The ultimate key to success in the playoffs is hot goaltending and timely goal scoring. We saw that in the 2018 playoffs en route to the Caps’ first ever Stanley Cup. The question is, which goaltender provides the best chance for that to happen?
Of 78 goaltenders that have played over 300 minutes this season, Vanecek is 55th in high danger save percentage. Samsonov is 60th. In overall save percentage, Vanecek is 35th out of 78. Samsonov is 49th.
Now, before a parallel is drawn between Braden Holtby entering the NHL playoffs in 2011 as a relatively unheralded goaltending prospect: Holtby played in 7 games in the 2011-12 season. He had a .922 save percentage and a 2.5 goals against average. He then played 14 games in the playoffs and put up a .935 save percentage and a 1.95 goals against average.

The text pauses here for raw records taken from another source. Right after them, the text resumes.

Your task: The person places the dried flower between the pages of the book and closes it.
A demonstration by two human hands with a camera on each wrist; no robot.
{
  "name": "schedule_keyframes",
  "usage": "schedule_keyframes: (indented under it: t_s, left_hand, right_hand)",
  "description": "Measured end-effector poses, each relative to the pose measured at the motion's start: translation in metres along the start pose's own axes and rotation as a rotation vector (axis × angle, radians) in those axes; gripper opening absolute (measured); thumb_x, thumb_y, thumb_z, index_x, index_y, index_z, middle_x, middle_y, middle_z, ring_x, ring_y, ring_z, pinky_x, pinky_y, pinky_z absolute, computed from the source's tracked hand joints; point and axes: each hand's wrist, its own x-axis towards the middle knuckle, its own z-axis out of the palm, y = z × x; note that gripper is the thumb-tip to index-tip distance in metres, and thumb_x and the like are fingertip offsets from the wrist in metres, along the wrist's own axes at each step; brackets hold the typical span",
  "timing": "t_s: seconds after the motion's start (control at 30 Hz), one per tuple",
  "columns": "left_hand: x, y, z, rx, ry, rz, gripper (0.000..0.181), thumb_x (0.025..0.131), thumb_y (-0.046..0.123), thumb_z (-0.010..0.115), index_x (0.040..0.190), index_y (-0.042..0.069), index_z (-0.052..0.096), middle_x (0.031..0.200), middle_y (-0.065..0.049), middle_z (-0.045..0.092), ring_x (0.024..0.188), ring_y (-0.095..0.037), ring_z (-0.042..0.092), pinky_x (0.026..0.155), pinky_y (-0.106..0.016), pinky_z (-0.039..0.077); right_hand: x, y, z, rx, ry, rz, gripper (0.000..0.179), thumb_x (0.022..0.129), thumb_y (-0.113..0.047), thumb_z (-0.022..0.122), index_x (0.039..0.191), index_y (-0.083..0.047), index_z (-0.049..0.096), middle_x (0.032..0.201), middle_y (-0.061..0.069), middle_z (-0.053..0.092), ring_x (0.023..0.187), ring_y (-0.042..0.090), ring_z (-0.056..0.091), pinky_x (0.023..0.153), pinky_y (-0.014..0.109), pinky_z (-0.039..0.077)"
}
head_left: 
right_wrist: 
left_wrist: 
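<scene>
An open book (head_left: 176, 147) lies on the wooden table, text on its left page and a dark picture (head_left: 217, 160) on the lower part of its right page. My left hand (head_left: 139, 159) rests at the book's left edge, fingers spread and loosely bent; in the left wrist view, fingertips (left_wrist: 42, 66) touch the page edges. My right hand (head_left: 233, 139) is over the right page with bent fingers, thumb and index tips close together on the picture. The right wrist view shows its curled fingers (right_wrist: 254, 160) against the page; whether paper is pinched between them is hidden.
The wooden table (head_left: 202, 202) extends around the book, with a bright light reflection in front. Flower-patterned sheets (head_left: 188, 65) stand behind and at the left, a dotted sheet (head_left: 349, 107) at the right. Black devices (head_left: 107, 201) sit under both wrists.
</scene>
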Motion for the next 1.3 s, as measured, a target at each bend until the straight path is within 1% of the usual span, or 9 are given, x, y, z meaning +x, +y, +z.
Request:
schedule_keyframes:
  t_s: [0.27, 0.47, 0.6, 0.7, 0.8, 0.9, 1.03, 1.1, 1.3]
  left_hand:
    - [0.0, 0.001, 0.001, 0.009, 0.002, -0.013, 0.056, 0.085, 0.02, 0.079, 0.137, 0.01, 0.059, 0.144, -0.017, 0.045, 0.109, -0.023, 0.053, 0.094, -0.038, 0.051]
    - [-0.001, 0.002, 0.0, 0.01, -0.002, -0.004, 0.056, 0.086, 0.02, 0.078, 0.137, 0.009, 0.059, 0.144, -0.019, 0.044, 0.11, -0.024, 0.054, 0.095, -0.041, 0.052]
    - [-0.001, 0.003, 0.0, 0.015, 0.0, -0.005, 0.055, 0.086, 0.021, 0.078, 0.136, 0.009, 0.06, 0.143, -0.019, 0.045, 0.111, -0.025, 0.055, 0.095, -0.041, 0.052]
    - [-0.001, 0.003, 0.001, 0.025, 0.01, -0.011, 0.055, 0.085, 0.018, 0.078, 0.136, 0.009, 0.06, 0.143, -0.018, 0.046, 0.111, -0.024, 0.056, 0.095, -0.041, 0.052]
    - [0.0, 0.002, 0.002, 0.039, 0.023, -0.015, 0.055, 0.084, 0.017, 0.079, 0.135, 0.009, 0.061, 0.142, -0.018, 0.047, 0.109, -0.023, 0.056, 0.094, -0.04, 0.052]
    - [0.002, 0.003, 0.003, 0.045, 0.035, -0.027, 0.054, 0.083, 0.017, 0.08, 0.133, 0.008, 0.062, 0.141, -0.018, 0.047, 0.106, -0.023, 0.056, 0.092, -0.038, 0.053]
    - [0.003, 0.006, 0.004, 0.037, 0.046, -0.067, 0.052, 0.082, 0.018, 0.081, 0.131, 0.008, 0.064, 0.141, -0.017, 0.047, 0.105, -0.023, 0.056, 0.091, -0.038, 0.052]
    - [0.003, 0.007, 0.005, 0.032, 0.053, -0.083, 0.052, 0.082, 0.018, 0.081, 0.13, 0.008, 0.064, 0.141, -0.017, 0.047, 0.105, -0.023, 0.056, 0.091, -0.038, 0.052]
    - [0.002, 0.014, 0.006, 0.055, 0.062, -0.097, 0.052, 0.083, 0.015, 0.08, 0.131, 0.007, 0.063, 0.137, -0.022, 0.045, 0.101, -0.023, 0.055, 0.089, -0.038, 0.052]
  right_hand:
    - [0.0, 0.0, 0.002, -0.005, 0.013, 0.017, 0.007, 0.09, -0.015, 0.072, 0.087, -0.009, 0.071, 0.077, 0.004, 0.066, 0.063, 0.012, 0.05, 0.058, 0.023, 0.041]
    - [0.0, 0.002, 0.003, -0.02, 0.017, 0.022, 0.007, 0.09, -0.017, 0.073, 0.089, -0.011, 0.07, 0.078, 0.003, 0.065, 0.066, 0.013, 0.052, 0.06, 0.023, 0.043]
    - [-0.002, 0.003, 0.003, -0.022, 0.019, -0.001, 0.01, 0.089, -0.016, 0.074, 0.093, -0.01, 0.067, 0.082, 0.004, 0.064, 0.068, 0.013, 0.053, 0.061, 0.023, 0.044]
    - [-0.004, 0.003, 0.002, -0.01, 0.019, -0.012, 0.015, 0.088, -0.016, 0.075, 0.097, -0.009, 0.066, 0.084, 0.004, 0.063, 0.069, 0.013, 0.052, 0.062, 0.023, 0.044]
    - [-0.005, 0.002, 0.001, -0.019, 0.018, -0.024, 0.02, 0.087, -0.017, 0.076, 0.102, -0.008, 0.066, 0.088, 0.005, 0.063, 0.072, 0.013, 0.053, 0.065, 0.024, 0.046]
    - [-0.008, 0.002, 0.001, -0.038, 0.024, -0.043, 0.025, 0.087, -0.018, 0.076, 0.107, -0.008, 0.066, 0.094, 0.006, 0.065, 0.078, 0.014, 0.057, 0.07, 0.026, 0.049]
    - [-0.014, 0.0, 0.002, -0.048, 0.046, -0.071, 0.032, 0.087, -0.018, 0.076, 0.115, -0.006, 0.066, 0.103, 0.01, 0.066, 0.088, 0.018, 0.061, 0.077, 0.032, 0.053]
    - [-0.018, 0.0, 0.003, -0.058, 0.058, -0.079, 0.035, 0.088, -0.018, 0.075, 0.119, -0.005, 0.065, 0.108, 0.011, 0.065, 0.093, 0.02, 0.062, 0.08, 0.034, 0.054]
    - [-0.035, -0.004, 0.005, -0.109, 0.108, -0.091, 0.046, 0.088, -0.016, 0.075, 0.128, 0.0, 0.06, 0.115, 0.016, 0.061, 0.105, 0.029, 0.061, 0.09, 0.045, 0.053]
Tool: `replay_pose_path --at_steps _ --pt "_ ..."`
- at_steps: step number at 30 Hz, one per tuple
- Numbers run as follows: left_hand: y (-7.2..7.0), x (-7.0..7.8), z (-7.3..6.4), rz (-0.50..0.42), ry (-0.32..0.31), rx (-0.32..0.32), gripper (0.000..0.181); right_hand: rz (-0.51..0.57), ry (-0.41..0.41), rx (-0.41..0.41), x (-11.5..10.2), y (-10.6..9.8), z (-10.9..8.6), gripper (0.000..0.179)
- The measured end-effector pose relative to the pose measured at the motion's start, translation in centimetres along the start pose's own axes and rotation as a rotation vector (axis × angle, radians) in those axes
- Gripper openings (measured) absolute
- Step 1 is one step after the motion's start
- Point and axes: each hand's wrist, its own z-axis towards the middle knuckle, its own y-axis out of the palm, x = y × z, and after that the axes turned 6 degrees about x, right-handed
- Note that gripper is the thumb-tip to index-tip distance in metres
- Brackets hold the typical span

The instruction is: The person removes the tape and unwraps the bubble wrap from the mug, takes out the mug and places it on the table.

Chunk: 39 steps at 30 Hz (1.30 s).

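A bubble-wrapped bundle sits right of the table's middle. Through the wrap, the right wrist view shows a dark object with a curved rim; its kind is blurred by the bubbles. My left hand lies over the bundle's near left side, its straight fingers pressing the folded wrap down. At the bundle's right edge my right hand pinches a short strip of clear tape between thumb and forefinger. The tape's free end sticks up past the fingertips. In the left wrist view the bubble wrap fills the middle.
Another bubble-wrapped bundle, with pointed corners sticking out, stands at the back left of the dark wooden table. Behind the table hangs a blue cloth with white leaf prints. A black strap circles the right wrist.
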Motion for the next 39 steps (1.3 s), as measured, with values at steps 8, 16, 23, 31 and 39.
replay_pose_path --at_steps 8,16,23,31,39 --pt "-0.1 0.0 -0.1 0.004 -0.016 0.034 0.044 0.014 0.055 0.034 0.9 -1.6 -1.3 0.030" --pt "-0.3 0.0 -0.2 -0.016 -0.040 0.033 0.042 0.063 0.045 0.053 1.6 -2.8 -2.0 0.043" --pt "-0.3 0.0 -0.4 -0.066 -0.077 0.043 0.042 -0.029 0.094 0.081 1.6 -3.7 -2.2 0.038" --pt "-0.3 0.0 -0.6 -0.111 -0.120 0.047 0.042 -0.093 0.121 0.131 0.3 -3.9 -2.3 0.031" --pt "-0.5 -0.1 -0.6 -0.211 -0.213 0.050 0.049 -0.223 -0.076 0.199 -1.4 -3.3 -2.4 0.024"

The problem for the Caps is neither Vanecek or Samsonov have sniffed these numbers at the NHL level for prolonged periods of time. Can we expect that to change in the playoffs? We’ll see.
Overall, the Capitals’ defensive corps was extremely strong and consistent throughout the season. Without their levels of contribution, especially when the forward group was decimated by injury and COVID protocol, the Caps could have really slipped in the standings and likely wouldn’t have had home ice advantage in the first round of the playoffs.
Goaltending was and still is the Capitals’ biggest question mark. Perhaps a clean slate against a familiar opponent will help the Capitals’ goaltending settle in and realize some of the potential. With Ilya Samsonov still out of the lineup and in the COVID protocol for the second time this season, will Vitek Vanecek solidify himself as a starting goaltender?